• WORK TASK: Write the data out again in full, with no departure from the original.

• DATASET EXTRACT:
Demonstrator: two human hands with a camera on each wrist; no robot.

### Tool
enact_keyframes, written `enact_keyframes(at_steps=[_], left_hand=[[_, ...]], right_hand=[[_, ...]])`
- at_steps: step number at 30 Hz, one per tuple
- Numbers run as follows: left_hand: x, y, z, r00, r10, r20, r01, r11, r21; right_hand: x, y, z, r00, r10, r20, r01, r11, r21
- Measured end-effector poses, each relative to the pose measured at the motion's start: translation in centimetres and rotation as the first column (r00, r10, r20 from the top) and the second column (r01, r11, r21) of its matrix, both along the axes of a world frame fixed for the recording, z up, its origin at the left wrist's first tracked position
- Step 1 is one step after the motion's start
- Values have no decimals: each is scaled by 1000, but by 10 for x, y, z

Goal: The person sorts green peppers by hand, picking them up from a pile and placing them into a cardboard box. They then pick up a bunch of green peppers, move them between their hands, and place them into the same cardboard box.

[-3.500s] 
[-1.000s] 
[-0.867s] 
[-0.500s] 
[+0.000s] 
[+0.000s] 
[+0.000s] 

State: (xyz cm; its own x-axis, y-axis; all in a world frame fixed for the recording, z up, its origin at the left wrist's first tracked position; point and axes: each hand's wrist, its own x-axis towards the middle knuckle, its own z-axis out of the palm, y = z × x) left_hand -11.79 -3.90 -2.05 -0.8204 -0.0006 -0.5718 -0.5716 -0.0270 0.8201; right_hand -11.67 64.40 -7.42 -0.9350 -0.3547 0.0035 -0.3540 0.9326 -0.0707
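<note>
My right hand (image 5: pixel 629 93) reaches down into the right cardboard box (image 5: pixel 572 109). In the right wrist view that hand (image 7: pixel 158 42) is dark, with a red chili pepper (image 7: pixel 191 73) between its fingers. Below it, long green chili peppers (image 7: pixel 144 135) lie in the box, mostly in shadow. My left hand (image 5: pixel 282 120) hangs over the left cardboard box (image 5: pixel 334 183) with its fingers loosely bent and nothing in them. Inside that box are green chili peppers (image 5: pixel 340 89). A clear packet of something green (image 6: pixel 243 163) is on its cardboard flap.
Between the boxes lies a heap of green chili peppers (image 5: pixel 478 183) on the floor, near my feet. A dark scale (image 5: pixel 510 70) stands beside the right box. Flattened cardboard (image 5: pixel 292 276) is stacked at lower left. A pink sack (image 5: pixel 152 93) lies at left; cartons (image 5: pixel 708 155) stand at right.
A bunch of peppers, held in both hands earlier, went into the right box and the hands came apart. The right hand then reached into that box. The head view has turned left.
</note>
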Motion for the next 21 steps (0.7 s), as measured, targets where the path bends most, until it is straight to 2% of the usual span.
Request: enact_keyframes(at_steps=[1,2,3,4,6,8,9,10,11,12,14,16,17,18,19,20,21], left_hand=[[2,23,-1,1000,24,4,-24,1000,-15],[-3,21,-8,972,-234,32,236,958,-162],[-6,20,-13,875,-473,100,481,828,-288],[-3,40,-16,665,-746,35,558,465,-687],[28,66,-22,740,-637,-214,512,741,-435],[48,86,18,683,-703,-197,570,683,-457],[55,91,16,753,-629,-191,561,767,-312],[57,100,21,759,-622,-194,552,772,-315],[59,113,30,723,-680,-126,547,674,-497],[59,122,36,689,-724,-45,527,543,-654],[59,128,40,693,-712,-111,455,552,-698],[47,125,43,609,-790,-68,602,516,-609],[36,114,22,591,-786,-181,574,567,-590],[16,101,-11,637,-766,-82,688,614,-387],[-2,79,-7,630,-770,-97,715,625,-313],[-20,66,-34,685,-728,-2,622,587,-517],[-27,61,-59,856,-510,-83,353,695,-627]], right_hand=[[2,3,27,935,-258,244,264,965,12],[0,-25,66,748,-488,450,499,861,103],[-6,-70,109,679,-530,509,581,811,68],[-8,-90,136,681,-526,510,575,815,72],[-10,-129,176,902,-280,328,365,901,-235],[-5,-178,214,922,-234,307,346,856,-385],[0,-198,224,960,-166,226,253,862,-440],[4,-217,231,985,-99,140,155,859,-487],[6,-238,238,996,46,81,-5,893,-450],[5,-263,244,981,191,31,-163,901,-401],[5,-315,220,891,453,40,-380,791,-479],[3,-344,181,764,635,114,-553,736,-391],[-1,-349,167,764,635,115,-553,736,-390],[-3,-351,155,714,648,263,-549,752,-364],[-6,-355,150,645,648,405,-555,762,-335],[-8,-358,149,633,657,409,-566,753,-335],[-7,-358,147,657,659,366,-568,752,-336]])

• RESPONSE AREA:
Demonstrator: two human hands with a camera on each wrist; no robot.

### Tool
enact_keyframes, written `enact_keyframes(at_steps=[_], left_hand=[[_, ...]], right_hand=[[_, ...]])`
- at_steps: step number at 30 Hz, one per tuple
- Numbers run as follows: left_hand: x, y, z, r00, r10, r20, r01, r11, r21; right_hand: x, y, z, r00, r10, r20, r01, r11, r21
- Measured end-effector poses, each relative to the pose measured at the motion's start: translation in centimetres and rotation as the first column (r00, r10, r20 from the top) and the second column (r01, r11, r21) of its matrix, both along the axes of a world frame fixed for the recording, z up, its origin at the left wrist's first tracked position
- Step 1 is one step after the motion's start
- Values have no decimals: each is scaled by 1000, but by 10 for x, y, z

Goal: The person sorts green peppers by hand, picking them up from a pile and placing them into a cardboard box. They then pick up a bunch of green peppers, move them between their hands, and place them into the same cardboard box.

[-3.500s] 
[-1.000s] 
[-0.867s] 
[-0.500s] 
[+0.000s] 
[+0.000s] 
[+0.000s] 

State: (xyz cm; its own x-axis, y-axis; all in a world frame fixed for the recording, z up, its origin at the left wrist's first tracked position; point and axes: each hand's wrist, its own x-axis towards the middle knuckle, its own z-axis out of the palm, y = z × x) left_hand -11.79 -3.90 -2.05 -0.8204 -0.0006 -0.5718 -0.5716 -0.0270 0.8201; right_hand -11.67 64.40 -7.42 -0.9350 -0.3547 0.0035 -0.3540 0.9326 -0.0707
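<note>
My right hand (image 5: pixel 629 93) reaches down into the right cardboard box (image 5: pixel 572 109). In the right wrist view that hand (image 7: pixel 158 42) is dark, with a red chili pepper (image 7: pixel 191 73) between its fingers. Below it, long green chili peppers (image 7: pixel 144 135) lie in the box, mostly in shadow. My left hand (image 5: pixel 282 120) hangs over the left cardboard box (image 5: pixel 334 183) with its fingers loosely bent and nothing in them. Inside that box are green chili peppers (image 5: pixel 340 89). A clear packet of something green (image 6: pixel 243 163) is on its cardboard flap.
Between the boxes lies a heap of green chili peppers (image 5: pixel 478 183) on the floor, near my feet. A dark scale (image 5: pixel 510 70) stands beside the right box. Flattened cardboard (image 5: pixel 292 276) is stacked at lower left. A pink sack (image 5: pixel 152 93) lies at left; cartons (image 5: pixel 708 155) stand at right.
A bunch of peppers, held in both hands earlier, went into the right box and the hands came apart. The right hand then reached into that box. The head view has turned left.
</note>
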Motion for the next 21 steps (0.7 s), as measured, targets where the path bends most, until it is straight to 2% of the usual span.
Request: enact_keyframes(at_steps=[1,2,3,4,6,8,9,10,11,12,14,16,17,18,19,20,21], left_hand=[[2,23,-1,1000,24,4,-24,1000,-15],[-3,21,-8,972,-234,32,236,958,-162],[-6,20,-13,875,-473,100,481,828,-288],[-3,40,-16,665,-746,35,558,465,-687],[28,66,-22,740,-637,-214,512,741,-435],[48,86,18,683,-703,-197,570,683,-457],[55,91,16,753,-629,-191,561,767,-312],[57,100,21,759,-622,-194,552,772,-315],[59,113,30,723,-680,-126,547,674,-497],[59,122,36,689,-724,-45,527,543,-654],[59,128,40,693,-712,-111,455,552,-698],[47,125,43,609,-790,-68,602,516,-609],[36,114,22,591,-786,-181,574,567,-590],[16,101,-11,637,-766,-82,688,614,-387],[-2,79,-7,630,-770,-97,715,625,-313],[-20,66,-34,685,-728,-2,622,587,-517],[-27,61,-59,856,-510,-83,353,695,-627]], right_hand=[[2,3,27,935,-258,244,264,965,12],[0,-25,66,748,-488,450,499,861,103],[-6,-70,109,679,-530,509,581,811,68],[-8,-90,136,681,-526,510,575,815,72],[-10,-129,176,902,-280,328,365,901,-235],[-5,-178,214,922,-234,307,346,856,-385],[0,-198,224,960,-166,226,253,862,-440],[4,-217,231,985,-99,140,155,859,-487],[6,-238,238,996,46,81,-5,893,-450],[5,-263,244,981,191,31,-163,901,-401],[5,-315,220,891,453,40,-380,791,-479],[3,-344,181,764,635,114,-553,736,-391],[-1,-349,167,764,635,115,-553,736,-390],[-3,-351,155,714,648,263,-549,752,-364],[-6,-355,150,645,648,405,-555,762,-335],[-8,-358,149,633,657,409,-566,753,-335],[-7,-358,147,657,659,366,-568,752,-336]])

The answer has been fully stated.